=== WHAT YOU NEED TO DO ===
The pictures are to be omitted when the entries are reproduced exactly.

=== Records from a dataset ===
+++++

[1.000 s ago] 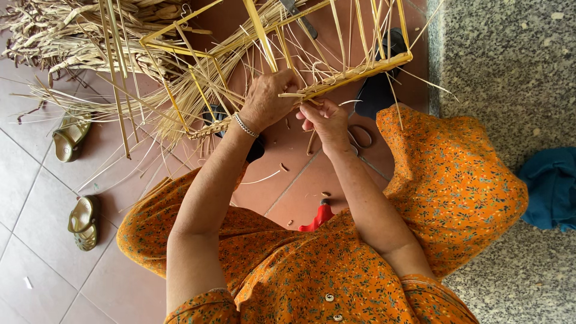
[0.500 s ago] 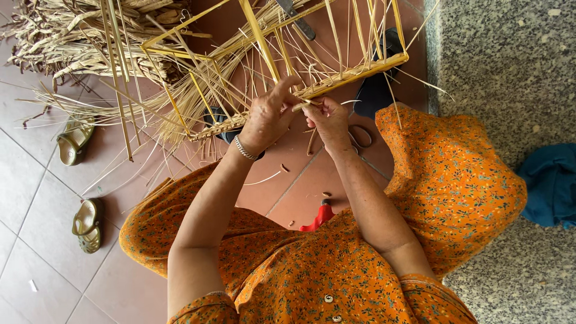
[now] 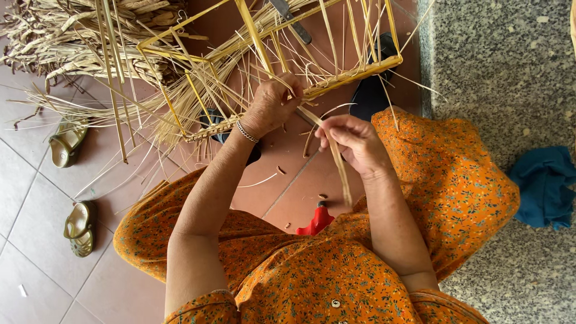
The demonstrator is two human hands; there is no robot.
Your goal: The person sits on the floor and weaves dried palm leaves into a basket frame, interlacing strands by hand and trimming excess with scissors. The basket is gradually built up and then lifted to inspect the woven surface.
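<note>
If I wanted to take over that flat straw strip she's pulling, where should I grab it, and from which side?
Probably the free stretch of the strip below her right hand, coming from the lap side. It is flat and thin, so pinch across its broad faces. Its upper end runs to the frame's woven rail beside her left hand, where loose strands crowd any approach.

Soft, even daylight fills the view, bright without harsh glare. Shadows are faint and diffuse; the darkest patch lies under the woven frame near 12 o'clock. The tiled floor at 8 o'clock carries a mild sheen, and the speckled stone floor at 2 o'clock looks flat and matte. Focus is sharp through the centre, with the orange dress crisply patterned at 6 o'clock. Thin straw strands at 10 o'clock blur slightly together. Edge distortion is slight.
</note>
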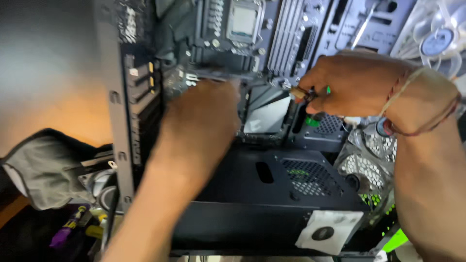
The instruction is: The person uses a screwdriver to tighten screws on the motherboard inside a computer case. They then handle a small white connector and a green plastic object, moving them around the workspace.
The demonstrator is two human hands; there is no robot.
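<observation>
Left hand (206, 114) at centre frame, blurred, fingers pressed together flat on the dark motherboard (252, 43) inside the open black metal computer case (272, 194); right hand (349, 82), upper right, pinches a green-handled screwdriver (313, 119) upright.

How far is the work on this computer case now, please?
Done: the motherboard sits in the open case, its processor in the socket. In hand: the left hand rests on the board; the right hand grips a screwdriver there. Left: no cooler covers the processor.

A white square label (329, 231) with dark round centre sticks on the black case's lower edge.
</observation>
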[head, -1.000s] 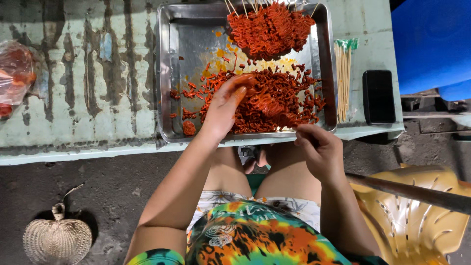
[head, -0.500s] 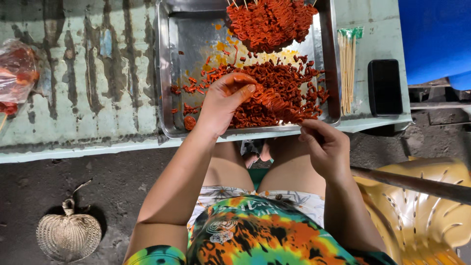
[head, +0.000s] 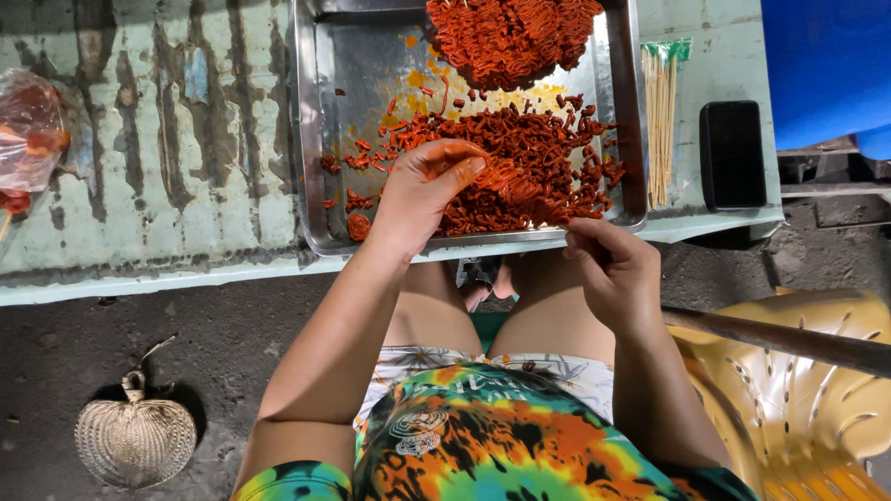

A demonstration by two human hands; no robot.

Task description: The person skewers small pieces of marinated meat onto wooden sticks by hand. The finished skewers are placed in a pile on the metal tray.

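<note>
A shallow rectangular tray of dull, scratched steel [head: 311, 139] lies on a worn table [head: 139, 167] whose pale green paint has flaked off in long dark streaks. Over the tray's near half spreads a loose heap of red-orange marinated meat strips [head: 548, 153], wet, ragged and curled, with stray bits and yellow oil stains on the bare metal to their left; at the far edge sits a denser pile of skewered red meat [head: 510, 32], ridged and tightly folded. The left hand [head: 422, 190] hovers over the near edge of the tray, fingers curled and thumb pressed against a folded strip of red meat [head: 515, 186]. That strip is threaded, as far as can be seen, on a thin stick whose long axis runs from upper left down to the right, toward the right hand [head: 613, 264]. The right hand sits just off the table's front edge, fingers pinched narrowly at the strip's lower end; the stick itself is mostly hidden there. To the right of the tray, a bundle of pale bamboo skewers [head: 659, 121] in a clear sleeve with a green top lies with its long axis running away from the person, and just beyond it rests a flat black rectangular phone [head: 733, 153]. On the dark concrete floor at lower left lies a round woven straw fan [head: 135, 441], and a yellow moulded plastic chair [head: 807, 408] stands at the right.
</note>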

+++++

=== EXERCISE RESULT ===
[1.000 s ago] 
[0.500 s ago] 
[now] 
The demonstrator is two human hands; there is no robot.
Your goal: The person sits on the floor and weaves dried palm leaves into a basket frame, interlacing strands by hand and trimming excess with scissors. The basket is gradually built up and then lifted to inspect the woven surface.
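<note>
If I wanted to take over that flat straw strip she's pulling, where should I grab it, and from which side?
Probably the free stretch of the strip below her right hand, coming from the lap side. It is flat and thin, so pinch across its broad faces. Its upper end runs to the frame's woven rail beside her left hand, where loose strands crowd any approach.

Soft, even daylight fills the view, bright without harsh glare. Shadows are faint and diffuse; the darkest patch lies under the woven frame near 12 o'clock. The tiled floor at 8 o'clock carries a mild sheen, and the speckled stone floor at 2 o'clock looks flat and matte. Focus is sharp through the centre, with the orange dress crisply patterned at 6 o'clock. Thin straw strands at 10 o'clock blur slightly together. Edge distortion is slight.
</note>
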The instruction is: The person uses a screwdriver to tighten screws on the motherboard inside a computer case. They then handle a small white connector and a green plastic object, moving them around the workspace.
The demonstrator is two human hands; there is no robot.
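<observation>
Left hand (206, 114) at centre frame, blurred, fingers pressed together flat on the dark motherboard (252, 43) inside the open black metal computer case (272, 194); right hand (349, 82), upper right, pinches a green-handled screwdriver (313, 119) upright.

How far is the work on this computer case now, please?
Done: the motherboard sits in the open case, its processor in the socket. In hand: the left hand rests on the board; the right hand grips a screwdriver there. Left: no cooler covers the processor.

A white square label (329, 231) with dark round centre sticks on the black case's lower edge.
</observation>
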[head, -1.000s] 
[head, -0.500s] 
[head, +0.000s] 

A demonstration by two human hands; no robot.

Task description: The person skewers small pieces of marinated meat onto wooden sticks by hand. The finished skewers are placed in a pile on the metal tray.

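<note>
A shallow rectangular tray of dull, scratched steel [head: 311, 139] lies on a worn table [head: 139, 167] whose pale green paint has flaked off in long dark streaks. Over the tray's near half spreads a loose heap of red-orange marinated meat strips [head: 548, 153], wet, ragged and curled, with stray bits and yellow oil stains on the bare metal to their left; at the far edge sits a denser pile of skewered red meat [head: 510, 32], ridged and tightly folded. The left hand [head: 422, 190] hovers over the near edge of the tray, fingers curled and thumb pressed against a folded strip of red meat [head: 515, 186]. That strip is threaded, as far as can be seen, on a thin stick whose long axis runs from upper left down to the right, toward the right hand [head: 613, 264]. The right hand sits just off the table's front edge, fingers pinched narrowly at the strip's lower end; the stick itself is mostly hidden there. To the right of the tray, a bundle of pale bamboo skewers [head: 659, 121] in a clear sleeve with a green top lies with its long axis running away from the person, and just beyond it rests a flat black rectangular phone [head: 733, 153]. On the dark concrete floor at lower left lies a round woven straw fan [head: 135, 441], and a yellow moulded plastic chair [head: 807, 408] stands at the right.
</note>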

This is the complete answer to the exercise.